(RECORD SET begins)

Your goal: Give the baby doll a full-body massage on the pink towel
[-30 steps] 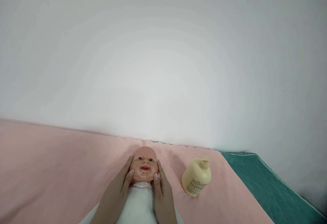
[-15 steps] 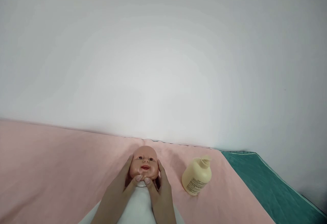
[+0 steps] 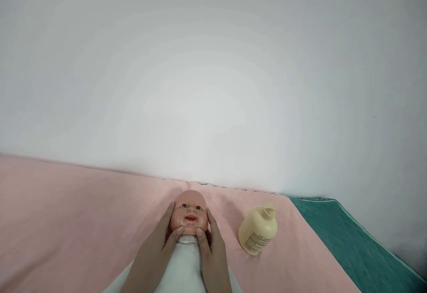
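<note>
A baby doll point(image 3: 189, 213) in white clothing point(image 3: 183, 268) lies face up, its bald head pointing away from me. My left hand point(image 3: 156, 250) cups the left side of the head, with the thumb resting on the chin. On the opposite cheek lies my right hand point(image 3: 214, 250), its thumb at the other side of the chin and its fingers along the side of the head. The head sits between both palms. To the right of my right hand stands a pale yellow pump bottle point(image 3: 257, 230) with printed text on it.
A pink cloth point(image 3: 83, 221) covers the surface under the doll and the bottle. Green quilted fabric point(image 3: 356, 239) shows at the right. Behind, a plain white wall point(image 3: 213, 83) rises along the surface's far edge.
My thumbs have slid apart, from the middle of the doll's chin outward to its sides. The doll and bottle stay in place.
</note>
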Available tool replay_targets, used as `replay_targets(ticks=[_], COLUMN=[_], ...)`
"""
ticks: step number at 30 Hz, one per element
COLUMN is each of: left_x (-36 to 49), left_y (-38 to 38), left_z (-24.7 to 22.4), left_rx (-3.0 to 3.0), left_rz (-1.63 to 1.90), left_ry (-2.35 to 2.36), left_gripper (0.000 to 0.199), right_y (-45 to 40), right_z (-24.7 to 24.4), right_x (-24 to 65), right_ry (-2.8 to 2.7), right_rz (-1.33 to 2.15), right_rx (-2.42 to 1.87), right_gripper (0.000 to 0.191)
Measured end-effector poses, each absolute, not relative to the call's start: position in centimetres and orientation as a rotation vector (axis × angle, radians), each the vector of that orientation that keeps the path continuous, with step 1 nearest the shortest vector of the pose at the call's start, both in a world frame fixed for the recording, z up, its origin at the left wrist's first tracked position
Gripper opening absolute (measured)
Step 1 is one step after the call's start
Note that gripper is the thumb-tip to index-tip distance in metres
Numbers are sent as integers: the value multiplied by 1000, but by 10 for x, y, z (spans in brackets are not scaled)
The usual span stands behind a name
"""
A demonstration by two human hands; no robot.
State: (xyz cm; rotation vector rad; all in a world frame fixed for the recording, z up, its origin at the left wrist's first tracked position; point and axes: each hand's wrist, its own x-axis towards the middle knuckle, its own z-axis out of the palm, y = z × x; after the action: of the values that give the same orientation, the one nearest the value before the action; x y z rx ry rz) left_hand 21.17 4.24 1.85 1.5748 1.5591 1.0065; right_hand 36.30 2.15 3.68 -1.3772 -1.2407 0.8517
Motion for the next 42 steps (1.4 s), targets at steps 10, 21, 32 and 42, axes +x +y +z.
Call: replay_targets(ticks=[10, 21, 32, 42], left_x=[215, 212, 213, 213], left_y=[49, 39, 38, 43], left_z=[9, 23, 27, 22], left_rx=[1496, 1472, 1494, 1571], left_rz=[1052, 1030, 1094, 1088], left_ry=[1534, 1479, 1515, 1535], left_gripper=[64, 71, 69, 62], right_y=[24, 25, 22, 22], right_z=[34, 33, 38, 39], right_x=[366, 362, 361, 365], right_ry=[-1257, -1174, -1172, -1209], right_rz=[823, 942, 885, 843], right_rx=[-1360, -1271, -1318, -1355], right_gripper=[72, 72, 62, 61])
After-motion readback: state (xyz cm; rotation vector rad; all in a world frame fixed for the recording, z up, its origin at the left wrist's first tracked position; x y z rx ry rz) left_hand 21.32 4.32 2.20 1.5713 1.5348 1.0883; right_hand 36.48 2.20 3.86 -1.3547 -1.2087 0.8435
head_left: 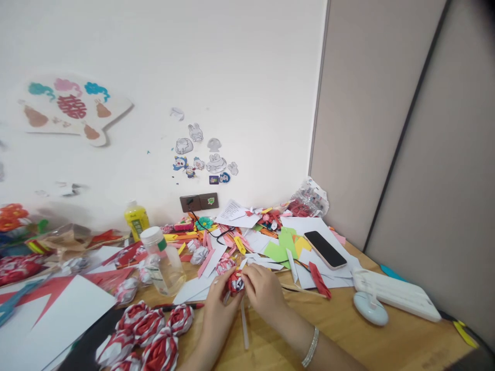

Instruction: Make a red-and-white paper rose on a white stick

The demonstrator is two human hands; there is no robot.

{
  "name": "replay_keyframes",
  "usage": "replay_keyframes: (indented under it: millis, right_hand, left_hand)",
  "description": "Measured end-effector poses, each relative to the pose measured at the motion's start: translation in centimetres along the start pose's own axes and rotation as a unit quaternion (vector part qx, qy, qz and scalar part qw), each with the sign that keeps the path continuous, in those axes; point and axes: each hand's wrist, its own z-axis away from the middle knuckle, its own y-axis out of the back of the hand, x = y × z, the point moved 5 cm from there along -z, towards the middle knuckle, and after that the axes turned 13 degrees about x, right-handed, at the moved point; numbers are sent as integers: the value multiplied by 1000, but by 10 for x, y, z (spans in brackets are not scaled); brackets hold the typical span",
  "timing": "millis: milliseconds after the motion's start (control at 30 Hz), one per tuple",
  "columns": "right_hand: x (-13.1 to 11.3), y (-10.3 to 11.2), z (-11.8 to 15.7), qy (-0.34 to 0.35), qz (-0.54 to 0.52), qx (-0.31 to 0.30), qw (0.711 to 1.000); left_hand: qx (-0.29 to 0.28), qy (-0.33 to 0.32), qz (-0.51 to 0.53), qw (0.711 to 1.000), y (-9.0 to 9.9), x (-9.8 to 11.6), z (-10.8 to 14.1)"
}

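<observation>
Between my two hands is a small red-and-white paper flower (235, 282) of twisted paper. My left hand (221, 301) is closed around its left side. The fingers of my right hand (265, 289) pinch its right edge. A translucent stick (245, 327), like a glue stick, lies on the table just below. Right behind my left hand sits a pinkish-white paper flower (225, 265). Several larger red-and-white paper flowers (149, 325) are grouped at the front left, on and beside a dark mat (91, 337).
A clear jar (165, 268) and a yellow bottle (136, 220) stand at the left. White sheets (79, 304) and blue scissors (17, 301) lie further left. Paper scraps cover the back. A phone (325, 249), a white device (398, 293) and a computer mouse (370, 308) are at right.
</observation>
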Motion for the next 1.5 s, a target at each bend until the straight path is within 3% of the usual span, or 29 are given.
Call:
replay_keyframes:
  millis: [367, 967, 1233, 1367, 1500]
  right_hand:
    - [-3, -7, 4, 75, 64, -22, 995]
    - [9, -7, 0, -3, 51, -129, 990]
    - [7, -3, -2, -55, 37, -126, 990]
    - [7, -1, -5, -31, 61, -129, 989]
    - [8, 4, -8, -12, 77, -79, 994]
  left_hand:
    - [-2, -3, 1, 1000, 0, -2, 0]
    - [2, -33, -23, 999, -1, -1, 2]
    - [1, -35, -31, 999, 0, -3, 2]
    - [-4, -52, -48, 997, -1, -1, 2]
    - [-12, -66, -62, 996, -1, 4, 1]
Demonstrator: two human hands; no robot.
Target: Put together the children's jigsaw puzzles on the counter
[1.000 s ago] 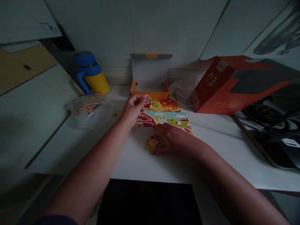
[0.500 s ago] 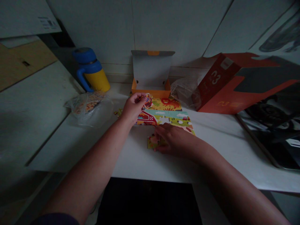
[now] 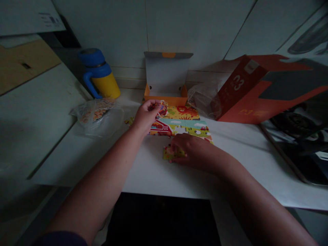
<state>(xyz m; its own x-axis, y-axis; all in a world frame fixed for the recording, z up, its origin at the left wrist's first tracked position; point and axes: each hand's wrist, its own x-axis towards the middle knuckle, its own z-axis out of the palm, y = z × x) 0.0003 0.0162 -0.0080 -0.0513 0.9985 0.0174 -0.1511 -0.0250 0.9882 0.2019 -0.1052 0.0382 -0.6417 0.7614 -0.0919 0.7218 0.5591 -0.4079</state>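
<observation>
My left hand [image 3: 146, 116] is closed on a few puzzle pieces [image 3: 162, 110], held over the left part of a colourful puzzle picture [image 3: 196, 131]. The picture shows a red barn, sheep and a lion, and lies flat on the white table. Nearer the table's front edge, my right hand [image 3: 191, 150] has its fingers around a green puzzle piece [image 3: 167, 153] that lies on the tabletop. Part of that piece is hidden under the fingers. An open orange box [image 3: 165, 100] stands just behind the puzzle.
To the left are a blue and yellow flask [image 3: 102, 75] and a clear bag [image 3: 96, 114] with sticks. On the right stand another clear bag [image 3: 203, 99], a large red-orange box [image 3: 238, 92] and a black stove [image 3: 304, 147]. The white table [image 3: 151, 177] has its edge near my lap.
My right hand and the green piece have shifted very slightly to the right. The whole view has tilted a little. My left hand keeps its hold.
</observation>
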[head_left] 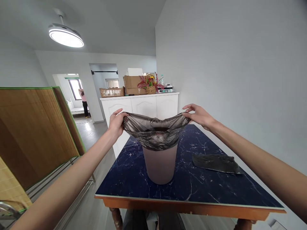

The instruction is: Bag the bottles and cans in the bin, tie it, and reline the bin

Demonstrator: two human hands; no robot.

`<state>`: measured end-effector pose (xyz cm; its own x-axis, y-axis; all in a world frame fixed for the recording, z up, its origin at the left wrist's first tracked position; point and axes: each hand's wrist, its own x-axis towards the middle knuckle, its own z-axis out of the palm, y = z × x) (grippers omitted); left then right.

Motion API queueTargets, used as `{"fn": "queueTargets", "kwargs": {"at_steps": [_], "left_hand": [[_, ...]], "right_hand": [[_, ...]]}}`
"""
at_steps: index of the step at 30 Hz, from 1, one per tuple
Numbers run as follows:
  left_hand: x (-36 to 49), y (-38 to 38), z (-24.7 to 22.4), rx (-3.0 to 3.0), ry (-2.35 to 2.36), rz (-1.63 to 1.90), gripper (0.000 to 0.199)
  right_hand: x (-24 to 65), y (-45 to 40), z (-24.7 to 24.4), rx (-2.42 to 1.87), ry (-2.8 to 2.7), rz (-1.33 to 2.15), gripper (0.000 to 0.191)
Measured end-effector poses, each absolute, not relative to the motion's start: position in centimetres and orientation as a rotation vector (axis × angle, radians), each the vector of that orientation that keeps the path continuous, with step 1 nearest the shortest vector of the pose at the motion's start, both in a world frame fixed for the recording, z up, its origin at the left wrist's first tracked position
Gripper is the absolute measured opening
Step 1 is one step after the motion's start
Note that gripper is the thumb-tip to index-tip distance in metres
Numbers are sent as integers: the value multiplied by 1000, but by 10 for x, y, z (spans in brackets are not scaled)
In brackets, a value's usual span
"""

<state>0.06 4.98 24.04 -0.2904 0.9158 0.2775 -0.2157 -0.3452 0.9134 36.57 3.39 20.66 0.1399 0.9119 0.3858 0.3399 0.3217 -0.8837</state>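
pinched closed on the dark bag [159, 142], your left hand [116, 124] and right hand [198, 115] spread it around the upper bin [160, 167]; too strong pulling could tear it

Wearer's own body, seen from the head camera. We record a left hand [116, 122] and a right hand [198, 115], both bare, with slender fingers and narrow wrists; the nails are too small for us to describe. We find the left forearm [72, 179] and right forearm [251, 156] uncovered along their whole visible length, slim and smooth in outline, appearing broader toward the edges of the view. Low in the view we note dark trousers [170, 221], near black, two legs partly visible. These lie in shadow, so we cannot tell the fabric or its finish.
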Motion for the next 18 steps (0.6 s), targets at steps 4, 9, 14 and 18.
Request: {"fn": "queueTargets", "kwargs": {"at_steps": [4,9,14,18], "left_hand": [[-9,47,252,1127,995,1859,69],[-33,37,253,1334,1003,1831,65],[-62,31,244,1408,1125,1666,67],[-79,28,235,1426,1151,1605,65]], "right_hand": [[377,33,207,-1153,-1276,899,28],[401,22,196,-1082,-1132,1146,29],[421,6,174,-1000,-1053,1251,33],[427,0,154,-940,-1012,1299,35]]}}
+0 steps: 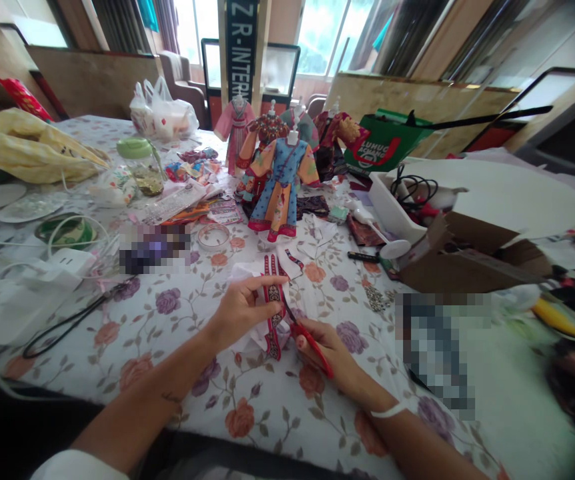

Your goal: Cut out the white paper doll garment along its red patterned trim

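Observation:
My left hand (248, 307) pinches a patterned trim strip (273, 293) between thumb and forefinger. The strip is red and black, on white fabric (247, 270) that lies partly under the hand. In my right hand (328, 353) is a pair of scissors (317, 347) with red handles. Its dark blades reach up to the strip's right edge, close to my left fingertips. Whether the blades touch the strip I cannot tell. Beyond the hands stands a small blue and orange doll dress (281, 180) on a white stand, with several other doll garments behind it.
A roll of clear tape (213, 236) lies behind my left hand. To the right are a brown cardboard box (467, 257), a white tray (397, 207) with cables and a green bag (385, 143). A green-lidded jar (142, 167) and white cables (12, 250) are at left.

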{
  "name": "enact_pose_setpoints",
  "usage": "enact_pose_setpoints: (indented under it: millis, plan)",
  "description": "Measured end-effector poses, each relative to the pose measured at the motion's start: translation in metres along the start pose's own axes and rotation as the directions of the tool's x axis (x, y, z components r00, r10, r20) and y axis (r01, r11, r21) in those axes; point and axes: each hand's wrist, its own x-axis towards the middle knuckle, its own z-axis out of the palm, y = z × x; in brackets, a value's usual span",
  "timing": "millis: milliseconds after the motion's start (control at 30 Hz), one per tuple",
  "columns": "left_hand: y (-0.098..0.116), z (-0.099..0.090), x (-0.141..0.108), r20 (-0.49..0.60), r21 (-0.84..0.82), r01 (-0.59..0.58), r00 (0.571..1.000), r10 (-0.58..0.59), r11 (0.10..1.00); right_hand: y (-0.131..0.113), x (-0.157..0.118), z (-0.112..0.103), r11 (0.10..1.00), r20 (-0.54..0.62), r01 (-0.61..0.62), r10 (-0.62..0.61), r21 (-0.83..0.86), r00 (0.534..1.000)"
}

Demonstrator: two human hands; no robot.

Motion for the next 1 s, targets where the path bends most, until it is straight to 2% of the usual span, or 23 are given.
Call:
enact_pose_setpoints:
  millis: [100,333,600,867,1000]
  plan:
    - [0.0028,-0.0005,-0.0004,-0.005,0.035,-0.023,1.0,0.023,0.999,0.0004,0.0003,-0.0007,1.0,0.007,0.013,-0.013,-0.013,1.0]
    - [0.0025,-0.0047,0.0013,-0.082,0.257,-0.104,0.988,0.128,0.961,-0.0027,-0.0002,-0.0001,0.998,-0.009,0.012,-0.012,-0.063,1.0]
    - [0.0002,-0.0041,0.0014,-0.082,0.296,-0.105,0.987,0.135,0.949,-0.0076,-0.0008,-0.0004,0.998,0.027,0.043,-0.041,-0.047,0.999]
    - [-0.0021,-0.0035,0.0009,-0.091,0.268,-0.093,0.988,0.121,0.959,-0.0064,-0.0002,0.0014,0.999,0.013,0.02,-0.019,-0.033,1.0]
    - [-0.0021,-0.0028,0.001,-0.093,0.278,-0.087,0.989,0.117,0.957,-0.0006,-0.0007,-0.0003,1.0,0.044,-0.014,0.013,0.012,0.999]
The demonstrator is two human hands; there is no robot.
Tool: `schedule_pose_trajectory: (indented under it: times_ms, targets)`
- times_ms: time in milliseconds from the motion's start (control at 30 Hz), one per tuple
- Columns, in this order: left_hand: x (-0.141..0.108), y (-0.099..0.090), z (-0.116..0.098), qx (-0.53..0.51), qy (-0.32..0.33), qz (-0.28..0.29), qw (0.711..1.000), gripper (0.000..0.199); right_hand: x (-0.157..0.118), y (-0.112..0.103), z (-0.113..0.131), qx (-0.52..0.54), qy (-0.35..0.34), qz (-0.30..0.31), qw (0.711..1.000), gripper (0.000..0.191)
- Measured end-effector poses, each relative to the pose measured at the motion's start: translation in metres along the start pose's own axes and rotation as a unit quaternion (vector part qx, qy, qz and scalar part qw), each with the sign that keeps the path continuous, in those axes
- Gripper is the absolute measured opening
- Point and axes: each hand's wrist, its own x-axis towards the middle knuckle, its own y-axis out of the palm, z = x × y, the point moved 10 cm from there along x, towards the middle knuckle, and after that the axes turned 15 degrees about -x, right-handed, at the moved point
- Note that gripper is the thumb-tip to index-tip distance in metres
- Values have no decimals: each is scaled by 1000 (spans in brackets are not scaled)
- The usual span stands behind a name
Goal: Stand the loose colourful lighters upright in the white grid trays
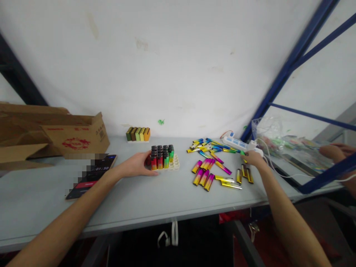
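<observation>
My left hand (139, 164) is wrapped around the left end of a white tray (174, 166), its thumb at the front. Several black-topped lighters (160, 161) in red, green and yellow stand upright in the tray, and open slots show at its right end. Off to the right, the fingers of my right hand (252, 158) are closed on a green-and-yellow lighter (244, 160), partly hidden by them. Between the hands lie loose shiny lighters, some purple and gold (204, 177), others blue and yellow (213, 144). Gold-and-brown lighters (244, 171) are just below my right hand.
A second lighter tray (138, 134) stands by the wall. Left are an open cardboard box (78, 137) and a phone (96, 174). A white power strip (236, 142) with cables, a plastic bag (267, 133) and blue rack posts (289, 74) stand right, near another person's hand (332, 151).
</observation>
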Motion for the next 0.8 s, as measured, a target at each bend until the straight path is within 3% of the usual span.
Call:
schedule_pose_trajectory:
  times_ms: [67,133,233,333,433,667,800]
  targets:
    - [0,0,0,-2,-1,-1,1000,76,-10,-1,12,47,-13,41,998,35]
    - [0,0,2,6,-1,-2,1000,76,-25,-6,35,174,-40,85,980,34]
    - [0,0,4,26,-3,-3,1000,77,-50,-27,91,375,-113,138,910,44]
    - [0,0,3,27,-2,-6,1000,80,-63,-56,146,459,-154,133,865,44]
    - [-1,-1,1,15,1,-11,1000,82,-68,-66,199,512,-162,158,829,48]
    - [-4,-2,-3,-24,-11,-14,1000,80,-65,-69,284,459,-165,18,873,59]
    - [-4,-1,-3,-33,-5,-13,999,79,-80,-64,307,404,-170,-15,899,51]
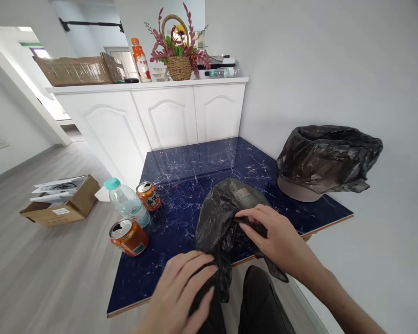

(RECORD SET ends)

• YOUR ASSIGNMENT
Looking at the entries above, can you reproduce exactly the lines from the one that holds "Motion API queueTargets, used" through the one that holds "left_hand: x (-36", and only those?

• OUTPUT
Motion API queueTargets, used as `{"fn": "queueTargets", "kwargs": {"at_steps": [_], "left_hand": [[_, ...]], "right_hand": [[_, ...]]}}`
"""
at_steps: index of the step at 30 Hz, from 1, one per tuple
Numbers run as follows:
  left_hand: x (-36 to 49), y (-38 to 38), z (-24.7 to 22.4), rx (-3.0 to 3.0), ry (-2.35 to 2.36), rz (-1.63 to 1.90), gripper (0.000 to 0.199)

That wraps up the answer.